About this task
Write out the whole listing again, exactly as given.

---------- Record extracts ----------

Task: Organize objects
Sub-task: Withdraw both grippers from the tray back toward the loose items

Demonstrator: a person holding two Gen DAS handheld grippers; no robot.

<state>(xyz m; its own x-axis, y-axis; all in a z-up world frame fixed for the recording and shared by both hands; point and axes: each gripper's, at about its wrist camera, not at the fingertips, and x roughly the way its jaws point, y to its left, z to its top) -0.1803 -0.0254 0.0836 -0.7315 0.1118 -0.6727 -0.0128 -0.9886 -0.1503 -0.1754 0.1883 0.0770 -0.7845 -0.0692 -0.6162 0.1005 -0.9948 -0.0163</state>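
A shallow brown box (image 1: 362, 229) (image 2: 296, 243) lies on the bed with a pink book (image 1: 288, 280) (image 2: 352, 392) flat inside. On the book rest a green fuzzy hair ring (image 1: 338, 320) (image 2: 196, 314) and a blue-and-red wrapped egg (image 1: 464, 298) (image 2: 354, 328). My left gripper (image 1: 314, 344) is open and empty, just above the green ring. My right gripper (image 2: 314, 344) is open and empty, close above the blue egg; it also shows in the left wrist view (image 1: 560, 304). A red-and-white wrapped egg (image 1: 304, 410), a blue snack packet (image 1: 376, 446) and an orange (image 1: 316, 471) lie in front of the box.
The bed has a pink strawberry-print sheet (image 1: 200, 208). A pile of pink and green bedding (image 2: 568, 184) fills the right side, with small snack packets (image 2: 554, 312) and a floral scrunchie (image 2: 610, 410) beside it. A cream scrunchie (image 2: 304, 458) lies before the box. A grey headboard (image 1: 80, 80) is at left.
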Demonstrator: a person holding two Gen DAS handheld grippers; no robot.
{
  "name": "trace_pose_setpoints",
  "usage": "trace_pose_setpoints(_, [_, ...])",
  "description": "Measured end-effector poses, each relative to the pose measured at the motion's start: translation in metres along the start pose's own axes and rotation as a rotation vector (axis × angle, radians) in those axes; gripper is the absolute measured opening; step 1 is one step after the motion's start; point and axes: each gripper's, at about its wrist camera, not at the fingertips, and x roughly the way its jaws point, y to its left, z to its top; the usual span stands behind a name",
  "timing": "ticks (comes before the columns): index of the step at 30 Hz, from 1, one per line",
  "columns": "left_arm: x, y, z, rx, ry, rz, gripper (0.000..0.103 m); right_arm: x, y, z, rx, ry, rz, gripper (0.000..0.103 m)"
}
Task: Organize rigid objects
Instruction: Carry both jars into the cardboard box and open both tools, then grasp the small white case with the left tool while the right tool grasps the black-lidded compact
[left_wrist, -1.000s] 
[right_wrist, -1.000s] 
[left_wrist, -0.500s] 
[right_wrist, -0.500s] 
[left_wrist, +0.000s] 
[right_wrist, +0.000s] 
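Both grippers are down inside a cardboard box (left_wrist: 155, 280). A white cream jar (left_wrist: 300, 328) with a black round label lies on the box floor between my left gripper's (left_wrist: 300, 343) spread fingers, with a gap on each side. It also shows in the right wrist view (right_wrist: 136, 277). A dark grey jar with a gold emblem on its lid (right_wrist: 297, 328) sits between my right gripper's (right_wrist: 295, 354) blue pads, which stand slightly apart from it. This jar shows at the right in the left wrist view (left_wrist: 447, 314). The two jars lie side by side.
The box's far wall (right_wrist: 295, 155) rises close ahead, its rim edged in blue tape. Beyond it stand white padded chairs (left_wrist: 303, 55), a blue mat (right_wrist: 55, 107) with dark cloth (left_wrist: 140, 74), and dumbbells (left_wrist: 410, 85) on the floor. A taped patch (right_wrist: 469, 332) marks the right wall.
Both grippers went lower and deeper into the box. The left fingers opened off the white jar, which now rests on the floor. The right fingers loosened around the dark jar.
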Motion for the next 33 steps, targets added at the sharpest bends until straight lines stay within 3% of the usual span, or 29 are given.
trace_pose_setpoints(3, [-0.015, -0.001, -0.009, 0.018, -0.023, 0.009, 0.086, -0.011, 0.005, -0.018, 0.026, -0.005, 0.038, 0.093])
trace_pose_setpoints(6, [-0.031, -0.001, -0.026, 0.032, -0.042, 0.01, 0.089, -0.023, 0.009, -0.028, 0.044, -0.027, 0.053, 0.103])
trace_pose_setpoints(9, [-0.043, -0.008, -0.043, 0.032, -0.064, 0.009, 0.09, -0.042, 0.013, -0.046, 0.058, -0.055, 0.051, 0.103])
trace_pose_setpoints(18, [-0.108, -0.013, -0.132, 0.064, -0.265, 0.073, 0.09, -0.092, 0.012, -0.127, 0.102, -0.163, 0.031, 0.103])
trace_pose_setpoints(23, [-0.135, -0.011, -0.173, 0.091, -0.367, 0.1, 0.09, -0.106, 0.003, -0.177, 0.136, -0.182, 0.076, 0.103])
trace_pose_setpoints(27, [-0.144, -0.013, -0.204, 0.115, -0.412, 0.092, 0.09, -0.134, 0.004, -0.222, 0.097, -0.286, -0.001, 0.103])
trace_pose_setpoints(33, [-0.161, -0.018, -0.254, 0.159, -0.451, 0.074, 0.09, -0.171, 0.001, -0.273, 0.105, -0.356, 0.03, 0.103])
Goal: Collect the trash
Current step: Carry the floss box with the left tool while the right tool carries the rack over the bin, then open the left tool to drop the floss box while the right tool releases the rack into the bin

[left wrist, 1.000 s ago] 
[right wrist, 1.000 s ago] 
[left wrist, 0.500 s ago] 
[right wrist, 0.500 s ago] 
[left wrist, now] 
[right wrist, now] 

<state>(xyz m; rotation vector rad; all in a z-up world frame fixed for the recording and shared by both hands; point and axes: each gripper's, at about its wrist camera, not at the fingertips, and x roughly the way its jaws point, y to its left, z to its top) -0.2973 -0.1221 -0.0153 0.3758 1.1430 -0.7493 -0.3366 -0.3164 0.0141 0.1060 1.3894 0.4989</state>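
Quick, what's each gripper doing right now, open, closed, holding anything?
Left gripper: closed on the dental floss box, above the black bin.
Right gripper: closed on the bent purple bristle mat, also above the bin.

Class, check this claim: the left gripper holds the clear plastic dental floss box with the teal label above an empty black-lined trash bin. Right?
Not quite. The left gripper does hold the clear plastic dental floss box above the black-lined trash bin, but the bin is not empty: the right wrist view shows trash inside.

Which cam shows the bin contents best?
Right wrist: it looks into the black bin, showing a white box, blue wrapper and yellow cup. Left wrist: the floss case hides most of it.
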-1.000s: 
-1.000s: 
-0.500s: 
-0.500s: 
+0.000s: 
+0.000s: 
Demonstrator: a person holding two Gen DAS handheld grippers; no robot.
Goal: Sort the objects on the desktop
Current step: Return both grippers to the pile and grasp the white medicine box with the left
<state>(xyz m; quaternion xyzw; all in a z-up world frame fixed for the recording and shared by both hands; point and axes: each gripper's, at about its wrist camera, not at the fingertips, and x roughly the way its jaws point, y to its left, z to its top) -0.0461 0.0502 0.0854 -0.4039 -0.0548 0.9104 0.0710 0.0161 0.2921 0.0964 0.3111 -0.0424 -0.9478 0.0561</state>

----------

Response to this exercise
Task: Organize objects
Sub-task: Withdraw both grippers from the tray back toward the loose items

Demonstrator: a person holding two Gen DAS handheld grippers; no robot.

<state>(xyz m; its own x-axis, y-axis; all in a z-up world frame fixed for the recording and shared by both hands; point and axes: each gripper's, at about its wrist camera, not at the fingertips, and x roughly the way its jaws point, y to its left, z to its top) -0.1803 -0.0254 0.0836 -0.7315 0.1118 -0.6727 -0.0128 -0.9886 -0.1503 -0.1754 0.1883 0.0770 -0.7845 -0.0692 -0.6162 0.1005 -0.9948 -0.0163</state>
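A shallow brown box (image 1: 362, 229) (image 2: 296, 243) lies on the bed with a pink book (image 1: 288, 280) (image 2: 352, 392) flat inside. On the book rest a green fuzzy hair ring (image 1: 338, 320) (image 2: 196, 314) and a blue-and-red wrapped egg (image 1: 464, 298) (image 2: 354, 328). My left gripper (image 1: 314, 344) is open and empty, just above the green ring. My right gripper (image 2: 314, 344) is open and empty, close above the blue egg; it also shows in the left wrist view (image 1: 560, 304). A red-and-white wrapped egg (image 1: 304, 410), a blue snack packet (image 1: 376, 446) and an orange (image 1: 316, 471) lie in front of the box.
The bed has a pink strawberry-print sheet (image 1: 200, 208). A pile of pink and green bedding (image 2: 568, 184) fills the right side, with small snack packets (image 2: 554, 312) and a floral scrunchie (image 2: 610, 410) beside it. A cream scrunchie (image 2: 304, 458) lies before the box. A grey headboard (image 1: 80, 80) is at left.
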Demonstrator: a person holding two Gen DAS handheld grippers; no robot.
{
  "name": "trace_pose_setpoints",
  "usage": "trace_pose_setpoints(_, [_, ...])",
  "description": "Measured end-effector poses, each relative to the pose measured at the motion's start: translation in metres along the start pose's own axes and rotation as a rotation vector (axis × angle, radians) in those axes; gripper is the absolute measured opening; step 1 is one step after the motion's start; point and axes: each gripper's, at about its wrist camera, not at the fingertips, and x roughly the way its jaws point, y to its left, z to its top; the usual span stands behind a name",
  "timing": "ticks (comes before the columns): index of the step at 30 Hz, from 1, one per line",
  "columns": "left_arm: x, y, z, rx, ry, rz, gripper (0.000..0.103 m); right_arm: x, y, z, rx, ry, rz, gripper (0.000..0.103 m)"
}
Task: Organize rigid objects
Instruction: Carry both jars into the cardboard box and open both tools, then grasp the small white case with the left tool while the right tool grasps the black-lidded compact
[left_wrist, -1.000s] 
[right_wrist, -1.000s] 
[left_wrist, -0.500s] 
[right_wrist, -0.500s] 
[left_wrist, +0.000s] 
[right_wrist, +0.000s] 
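Both grippers are down inside a cardboard box (left_wrist: 155, 280). A white cream jar (left_wrist: 300, 328) with a black round label lies on the box floor between my left gripper's (left_wrist: 300, 343) spread fingers, with a gap on each side. It also shows in the right wrist view (right_wrist: 136, 277). A dark grey jar with a gold emblem on its lid (right_wrist: 297, 328) sits between my right gripper's (right_wrist: 295, 354) blue pads, which stand slightly apart from it. This jar shows at the right in the left wrist view (left_wrist: 447, 314). The two jars lie side by side.
The box's far wall (right_wrist: 295, 155) rises close ahead, its rim edged in blue tape. Beyond it stand white padded chairs (left_wrist: 303, 55), a blue mat (right_wrist: 55, 107) with dark cloth (left_wrist: 140, 74), and dumbbells (left_wrist: 410, 85) on the floor. A taped patch (right_wrist: 469, 332) marks the right wall.
Both grippers went lower and deeper into the box. The left fingers opened off the white jar, which now rests on the floor. The right fingers loosened around the dark jar.
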Motion for the next 33 steps, targets added at the sharpest bends until straight lines stay within 3% of the usual span, or 29 are given.
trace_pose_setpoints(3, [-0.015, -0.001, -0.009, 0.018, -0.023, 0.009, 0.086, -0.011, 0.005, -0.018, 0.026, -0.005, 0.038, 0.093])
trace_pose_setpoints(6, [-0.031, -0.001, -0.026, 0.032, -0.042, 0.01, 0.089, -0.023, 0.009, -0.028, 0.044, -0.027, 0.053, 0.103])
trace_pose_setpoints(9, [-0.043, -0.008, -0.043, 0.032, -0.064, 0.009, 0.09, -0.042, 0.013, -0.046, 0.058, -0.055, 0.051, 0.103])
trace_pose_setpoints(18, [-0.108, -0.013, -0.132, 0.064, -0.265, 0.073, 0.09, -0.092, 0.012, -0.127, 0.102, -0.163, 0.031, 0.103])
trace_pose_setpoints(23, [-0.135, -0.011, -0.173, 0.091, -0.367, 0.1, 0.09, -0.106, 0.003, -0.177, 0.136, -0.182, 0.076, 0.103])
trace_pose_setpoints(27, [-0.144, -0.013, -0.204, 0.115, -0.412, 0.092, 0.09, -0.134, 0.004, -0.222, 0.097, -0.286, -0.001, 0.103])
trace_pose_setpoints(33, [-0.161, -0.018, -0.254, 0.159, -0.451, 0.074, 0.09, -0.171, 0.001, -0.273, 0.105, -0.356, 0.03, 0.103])
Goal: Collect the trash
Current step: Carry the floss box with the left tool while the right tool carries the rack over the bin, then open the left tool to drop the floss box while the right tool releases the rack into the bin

[left wrist, 1.000 s ago] 
[right wrist, 1.000 s ago] 
[left wrist, 0.500 s ago] 
[right wrist, 0.500 s ago] 
[left wrist, now] 
[right wrist, now] 

<state>(xyz m; rotation vector rad; all in a z-up world frame fixed for the recording and shared by both hands; point and axes: each gripper's, at about its wrist camera, not at the fingertips, and x roughly the way its jaws point, y to its left, z to its top) -0.2973 -0.1221 -0.0153 0.3758 1.1430 -0.7493 -0.3366 -0.3164 0.0141 0.1060 1.3894 0.4989</state>
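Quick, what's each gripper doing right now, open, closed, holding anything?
Left gripper: closed on the dental floss box, above the black bin.
Right gripper: closed on the bent purple bristle mat, also above the bin.

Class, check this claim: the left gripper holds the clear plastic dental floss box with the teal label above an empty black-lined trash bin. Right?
Not quite. The left gripper does hold the clear plastic dental floss box above the black-lined trash bin, but the bin is not empty: the right wrist view shows trash inside.

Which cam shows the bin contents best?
Right wrist: it looks into the black bin, showing a white box, blue wrapper and yellow cup. Left wrist: the floss case hides most of it.
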-1.000s: 
-1.000s: 
-0.500s: 
-0.500s: 
+0.000s: 
+0.000s: 
Demonstrator: a person holding two Gen DAS handheld grippers; no robot.
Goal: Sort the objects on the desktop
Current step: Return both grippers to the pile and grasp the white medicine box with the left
<state>(xyz m; quaternion xyzw; all in a z-up world frame fixed for the recording and shared by both hands; point and axes: each gripper's, at about its wrist camera, not at the fingertips, and x roughly the way its jaws point, y to its left, z to its top) -0.0461 0.0502 0.0854 -0.4039 -0.0548 0.9104 0.0710 0.0161 0.2921 0.0964 0.3111 -0.0424 -0.9478 0.0561</state>

With that, the output is complete.